Jesse James has been a lot of things over the years:
hamburger-stand operator, motorcycle customizer and proprietor of West Coast
Choppers, reality-television star, tabloid villain, and, now, gunsmith and
Texas transplant, one among the exodus of Californians who have landed in the
Lone Star State to something short of universal acclaim. A fair number of them
have brought their politics to Austin from Palo Alto or wherever it was they
couldn’t afford to live anymore, and the locals dread the Californication of
Texas.
Jesse James, on the other hand, fits in pretty well.
“In 2010, my buzzer went off on California,” he says.
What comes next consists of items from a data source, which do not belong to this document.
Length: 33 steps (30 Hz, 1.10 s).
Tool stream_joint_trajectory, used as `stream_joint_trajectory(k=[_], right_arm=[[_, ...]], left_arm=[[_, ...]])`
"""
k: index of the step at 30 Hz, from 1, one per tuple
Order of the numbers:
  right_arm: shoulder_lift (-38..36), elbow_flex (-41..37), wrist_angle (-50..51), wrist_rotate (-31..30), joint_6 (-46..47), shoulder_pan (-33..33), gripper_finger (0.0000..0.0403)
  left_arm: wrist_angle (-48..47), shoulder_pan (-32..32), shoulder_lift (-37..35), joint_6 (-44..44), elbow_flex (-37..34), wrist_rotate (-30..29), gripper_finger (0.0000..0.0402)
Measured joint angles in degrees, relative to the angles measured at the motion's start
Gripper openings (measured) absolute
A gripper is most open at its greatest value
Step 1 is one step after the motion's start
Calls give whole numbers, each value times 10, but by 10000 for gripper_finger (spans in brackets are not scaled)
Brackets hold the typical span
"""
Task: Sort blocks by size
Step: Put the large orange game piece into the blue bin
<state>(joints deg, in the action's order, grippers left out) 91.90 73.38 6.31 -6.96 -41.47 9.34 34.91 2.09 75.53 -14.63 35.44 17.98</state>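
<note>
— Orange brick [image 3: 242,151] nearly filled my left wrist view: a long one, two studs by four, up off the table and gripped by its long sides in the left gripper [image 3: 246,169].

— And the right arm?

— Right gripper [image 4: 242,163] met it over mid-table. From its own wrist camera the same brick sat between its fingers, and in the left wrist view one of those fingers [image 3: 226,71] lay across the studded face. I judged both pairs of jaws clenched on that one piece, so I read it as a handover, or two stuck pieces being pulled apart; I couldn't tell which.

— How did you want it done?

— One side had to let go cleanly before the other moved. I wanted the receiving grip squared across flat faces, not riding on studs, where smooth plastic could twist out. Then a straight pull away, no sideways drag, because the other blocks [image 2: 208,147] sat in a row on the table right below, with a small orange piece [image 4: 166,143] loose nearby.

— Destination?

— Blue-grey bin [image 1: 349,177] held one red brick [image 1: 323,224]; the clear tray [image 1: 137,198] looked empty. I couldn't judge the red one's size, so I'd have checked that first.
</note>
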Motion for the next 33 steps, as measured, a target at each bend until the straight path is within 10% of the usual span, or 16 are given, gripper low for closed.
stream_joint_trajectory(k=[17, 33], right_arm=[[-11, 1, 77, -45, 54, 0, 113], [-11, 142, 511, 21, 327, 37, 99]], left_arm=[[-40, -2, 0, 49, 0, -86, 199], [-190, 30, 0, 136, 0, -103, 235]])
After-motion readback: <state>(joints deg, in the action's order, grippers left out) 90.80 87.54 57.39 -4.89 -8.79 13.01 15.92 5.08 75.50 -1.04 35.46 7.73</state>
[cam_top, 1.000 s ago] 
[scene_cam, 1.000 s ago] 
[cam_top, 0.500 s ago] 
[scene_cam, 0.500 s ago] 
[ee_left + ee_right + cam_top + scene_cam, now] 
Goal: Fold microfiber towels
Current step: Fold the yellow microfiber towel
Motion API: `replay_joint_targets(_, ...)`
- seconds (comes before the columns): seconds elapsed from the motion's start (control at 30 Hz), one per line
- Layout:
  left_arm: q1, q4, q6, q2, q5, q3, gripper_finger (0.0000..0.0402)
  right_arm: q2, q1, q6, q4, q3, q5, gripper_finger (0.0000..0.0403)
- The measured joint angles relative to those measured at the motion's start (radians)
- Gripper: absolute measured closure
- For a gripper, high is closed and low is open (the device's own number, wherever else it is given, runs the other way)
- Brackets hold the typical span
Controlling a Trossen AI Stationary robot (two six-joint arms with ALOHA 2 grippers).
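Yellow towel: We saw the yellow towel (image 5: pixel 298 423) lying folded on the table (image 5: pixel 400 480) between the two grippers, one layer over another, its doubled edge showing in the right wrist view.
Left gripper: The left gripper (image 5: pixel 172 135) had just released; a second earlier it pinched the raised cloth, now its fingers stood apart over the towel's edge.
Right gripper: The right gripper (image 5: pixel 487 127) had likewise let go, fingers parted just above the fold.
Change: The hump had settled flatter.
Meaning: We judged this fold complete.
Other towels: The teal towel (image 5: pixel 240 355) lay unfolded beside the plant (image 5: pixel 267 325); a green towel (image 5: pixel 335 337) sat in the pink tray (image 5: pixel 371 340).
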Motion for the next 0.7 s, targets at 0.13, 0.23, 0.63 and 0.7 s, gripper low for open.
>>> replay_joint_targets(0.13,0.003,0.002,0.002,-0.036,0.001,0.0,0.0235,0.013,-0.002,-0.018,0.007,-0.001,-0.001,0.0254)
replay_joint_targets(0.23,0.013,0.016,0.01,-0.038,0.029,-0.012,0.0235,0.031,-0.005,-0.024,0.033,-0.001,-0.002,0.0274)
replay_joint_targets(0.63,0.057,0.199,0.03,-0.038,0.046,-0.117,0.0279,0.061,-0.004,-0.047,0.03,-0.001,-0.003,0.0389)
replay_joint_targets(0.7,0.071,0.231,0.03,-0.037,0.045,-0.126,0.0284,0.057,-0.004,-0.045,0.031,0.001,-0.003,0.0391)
He’d
been living part-time in Austin since 2004, operating a motorcycle shop there.
Eventually, California’s suffocating political and social atmosphere became too
much, and he decamped to Texas for good. Moving Day in the Jesse James
household is something else: “The amount of stuff you accumulate in two decades
is amazing,” he says. He doesn’t mean tennis rackets and hedge clippers. “We
had 17 semitrucks full of equipment.”
California isn’t what it used to be, and it’s not just all
those stucco three-twos littering the formerly wide-open spaces of the Mojave
Desert. The wide-open spirit that once attracted to the West Coast characters
ranging from Jack Kerouac to Ronald Reagan has long since been supplanted by
the tepid and sanctimonious spirit of progressive nanny-statism, oppressive
taxes, endless regulation and Thou Shalt Nots, and the generally dreadful
project of trying to convert a glorious strip of the formerly Wild West into
Norway with nicer weather. Reagan may have won California in 1984, but, in the
end, it was the Miracle Whip–on–Wonder Bread spirit of Walter Mondale that
prevailed. Even Sonny Bono couldn’t win an election in the Coachella Valley
today.
And nowhere does the shadow of Nurse Ratched fall more
darkly in California than on firearms, the right to keep and bear them, and,
most important, the class of people inclined to do so.
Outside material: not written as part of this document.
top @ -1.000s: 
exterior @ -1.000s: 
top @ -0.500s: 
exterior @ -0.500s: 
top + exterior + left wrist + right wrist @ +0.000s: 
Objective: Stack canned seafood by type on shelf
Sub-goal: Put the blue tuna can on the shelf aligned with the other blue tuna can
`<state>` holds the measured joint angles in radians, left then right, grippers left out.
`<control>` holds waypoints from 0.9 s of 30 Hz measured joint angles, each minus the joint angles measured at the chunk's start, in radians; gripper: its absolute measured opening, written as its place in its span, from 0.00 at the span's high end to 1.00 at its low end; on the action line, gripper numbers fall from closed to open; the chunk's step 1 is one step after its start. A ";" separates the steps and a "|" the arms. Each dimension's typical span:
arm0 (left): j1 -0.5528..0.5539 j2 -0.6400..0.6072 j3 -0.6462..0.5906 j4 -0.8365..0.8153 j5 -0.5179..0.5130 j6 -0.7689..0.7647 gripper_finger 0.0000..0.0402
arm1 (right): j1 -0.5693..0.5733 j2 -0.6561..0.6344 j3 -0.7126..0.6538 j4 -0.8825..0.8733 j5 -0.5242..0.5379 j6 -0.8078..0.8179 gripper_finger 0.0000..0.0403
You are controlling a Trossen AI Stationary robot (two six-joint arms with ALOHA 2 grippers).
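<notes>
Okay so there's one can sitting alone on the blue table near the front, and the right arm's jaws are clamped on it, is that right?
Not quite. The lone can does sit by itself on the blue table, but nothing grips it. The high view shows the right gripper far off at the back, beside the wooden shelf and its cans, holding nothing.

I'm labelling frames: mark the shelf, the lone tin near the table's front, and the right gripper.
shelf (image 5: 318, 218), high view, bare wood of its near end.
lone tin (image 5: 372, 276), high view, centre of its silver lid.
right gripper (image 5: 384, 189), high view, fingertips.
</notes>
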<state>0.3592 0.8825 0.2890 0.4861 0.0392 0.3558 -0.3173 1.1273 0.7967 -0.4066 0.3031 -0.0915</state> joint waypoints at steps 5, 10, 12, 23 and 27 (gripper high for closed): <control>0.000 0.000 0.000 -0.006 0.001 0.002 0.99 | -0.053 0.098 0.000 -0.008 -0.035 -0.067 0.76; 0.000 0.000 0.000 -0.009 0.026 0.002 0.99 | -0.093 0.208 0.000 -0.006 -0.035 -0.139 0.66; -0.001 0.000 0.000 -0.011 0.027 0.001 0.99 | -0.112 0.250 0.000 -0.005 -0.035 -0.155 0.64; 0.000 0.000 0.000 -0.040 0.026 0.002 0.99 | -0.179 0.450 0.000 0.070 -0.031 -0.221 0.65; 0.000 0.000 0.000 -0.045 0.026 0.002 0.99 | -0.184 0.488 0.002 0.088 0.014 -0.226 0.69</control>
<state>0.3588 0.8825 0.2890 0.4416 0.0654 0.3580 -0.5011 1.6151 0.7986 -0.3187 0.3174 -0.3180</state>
“The gun regulation — I didn’t even realize how bad it was
until I moved to Texas,” James says. “I was like: Whoa. It happened when I was
in high school, but I wasn’t paying attention.” For much of his time in
California, James’s experience with firearms was a lot like that of any other
California-based celebrity: the Hollywood version. “We rented a lot of guns for
filming Monster Garage,” the reality show in which teams of colorful characters
worked to create unlikely mechanical monstrosities, e.g., turning a DeLorean
into a hovercraft. Unsuccessful projects were dispatched with dynamite, tank
treads, and, on occasion, gunfire. “Full autos, .50-calibers.
But I didn’t
realize what it was really like until I bought an AR-15 in the 1990s and it was
this weird composite breech-loading thing.” California law requires that
AR-style rifles have fixed magazines rather than detachable and swappable ones,
which more or less defeats the purpose of an AR. “It kind of made me mad,” he
says. And his interest in gunsmithing? “It kind of found me.”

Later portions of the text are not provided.